CWP Releases How Unappealing: An Empirical Analysis of the Gender Gap Among Appellate Attorneys

How Unappealing: An Empirical Analysis of the Gender Gap Among Appellate Attorneys, a new report published by the ABA Commission on Women in the Profession in December 2021, reveals gender disparity among lawyers who argue before federal appellate courts. The report analyzes the number of men and women who appeared before the U.S. Court of Appeals for the Seventh Circuit in two years a decade apart—2009 and 2019—and reveals that men arguing before the court outnumbered women nearly three to one.

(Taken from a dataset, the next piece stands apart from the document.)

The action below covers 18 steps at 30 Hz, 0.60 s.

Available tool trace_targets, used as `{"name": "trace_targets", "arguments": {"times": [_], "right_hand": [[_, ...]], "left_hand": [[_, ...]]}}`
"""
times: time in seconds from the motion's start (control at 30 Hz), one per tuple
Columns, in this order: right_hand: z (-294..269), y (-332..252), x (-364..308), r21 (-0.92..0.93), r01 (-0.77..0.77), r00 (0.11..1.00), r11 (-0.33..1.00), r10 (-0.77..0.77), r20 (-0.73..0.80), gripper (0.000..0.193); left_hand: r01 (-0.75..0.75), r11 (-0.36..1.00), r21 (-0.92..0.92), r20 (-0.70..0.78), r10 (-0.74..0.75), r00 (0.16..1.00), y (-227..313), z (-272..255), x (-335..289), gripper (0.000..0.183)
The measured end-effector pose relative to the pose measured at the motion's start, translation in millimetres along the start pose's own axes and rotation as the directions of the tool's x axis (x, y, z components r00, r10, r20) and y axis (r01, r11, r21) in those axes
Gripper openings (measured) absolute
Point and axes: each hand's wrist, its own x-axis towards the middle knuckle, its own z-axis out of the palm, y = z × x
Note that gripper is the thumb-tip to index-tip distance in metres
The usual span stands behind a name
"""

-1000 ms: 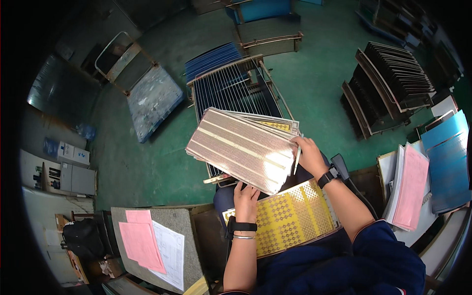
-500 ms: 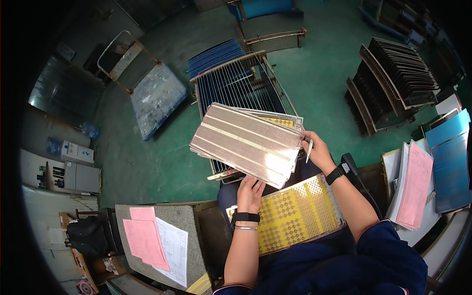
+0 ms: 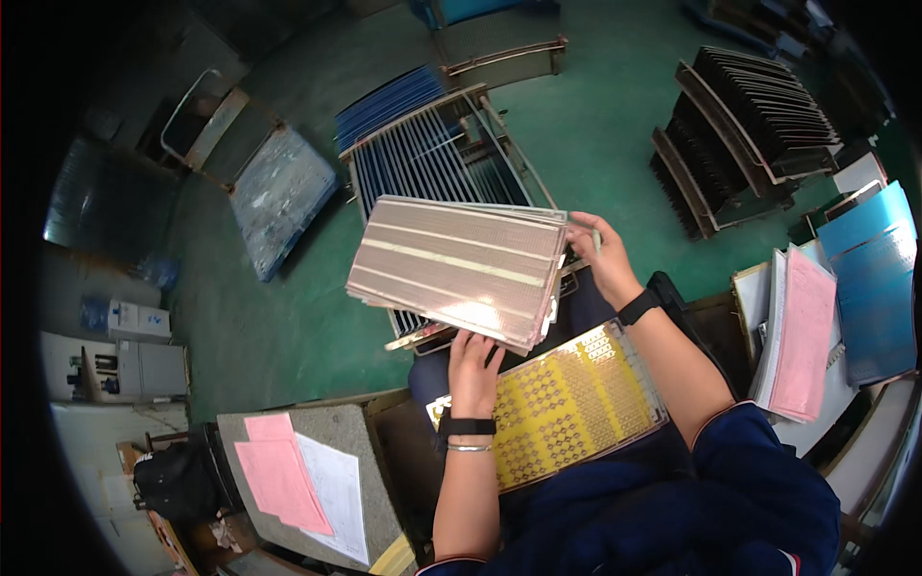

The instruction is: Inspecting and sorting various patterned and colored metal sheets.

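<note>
A stack of copper-coloured circuit board panels (image 3: 451,264) with pale stripes lies tilted over the front of a wire rack (image 3: 423,163). My left hand (image 3: 473,372) touches the stack's near edge, its fingers stretched and a little apart. At the right end of the stack is my right hand (image 3: 607,261), fingertips by the corner. A slim pale pen (image 3: 596,241) is tucked between its fingers. Below the stack, across my lap, lies a yellow patterned circuit board panel (image 3: 567,413), partly covered by my left hand and wrist.
At left, a grey table (image 3: 355,422) bears pink and white sheets (image 3: 288,480). Pink-topped papers (image 3: 802,331) and blue panels (image 3: 874,288) stand at right. A flat trolley (image 3: 283,197) is far left; dark slotted racks (image 3: 749,134) stand far right.
The stack's panels have turned slightly and lie more evenly over one another. My right hand's fingers have spread and shifted at the corner. The whole view has moved a little.
</note>
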Motion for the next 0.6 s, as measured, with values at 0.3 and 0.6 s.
{"name": "trace_targets", "arguments": {"times": [0.3, 0.6], "right_hand": [[27.7, -8.6, -0.4, 0.478, -0.227, 0.974, 0.849, 0.202, 0.104, 0.06], [30.9, 12.2, -24.0, 0.445, -0.264, 0.956, 0.856, 0.173, 0.235, 0.043]], "left_hand": [[-0.063, 0.988, -0.142, 0.027, 0.067, 0.997, 16.2, 3.1, 1.9, 0.046], [-0.009, 0.947, -0.32, 0.175, 0.069, 0.982, -9.2, 28.9, -6.2, 0.051]]}}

The report also examines who those women lawyers were—what kinds of cases they worked on, who they represented, and where they worked. The report can be found at https://www.americanbar.org/content/dam/aba/administrative/women/how-unappealing-f_1.pdf.

Among the findings:

  • Lawyers who are men were nearly three times more likely to argue before the Seventh Circuit than lawyers who are women.
  • Lawyers who are women argued more often in criminal cases and other cases that involved the government—like immigration and habeas cases—and at lower rates in civil cases.
  • Lawyers who are women were considerably less likely to argue the types of cases that normally involve business matters—such as antitrust/securities, contracts, insurance, and consumer credit cases.

The report also includes a roadmap for law schools, law firms, clients, and courts by recommending suggestions for change aimed at increasing the number of women lawyers arguing at the appellate level.

The report is authored by Judge Amy J. St. Eve of the U.S. Court of Appeals for the Seventh Circuit and Jamie B. Luguri, litigation associate at Munger, Tolles & Olson LLP in Los Angeles.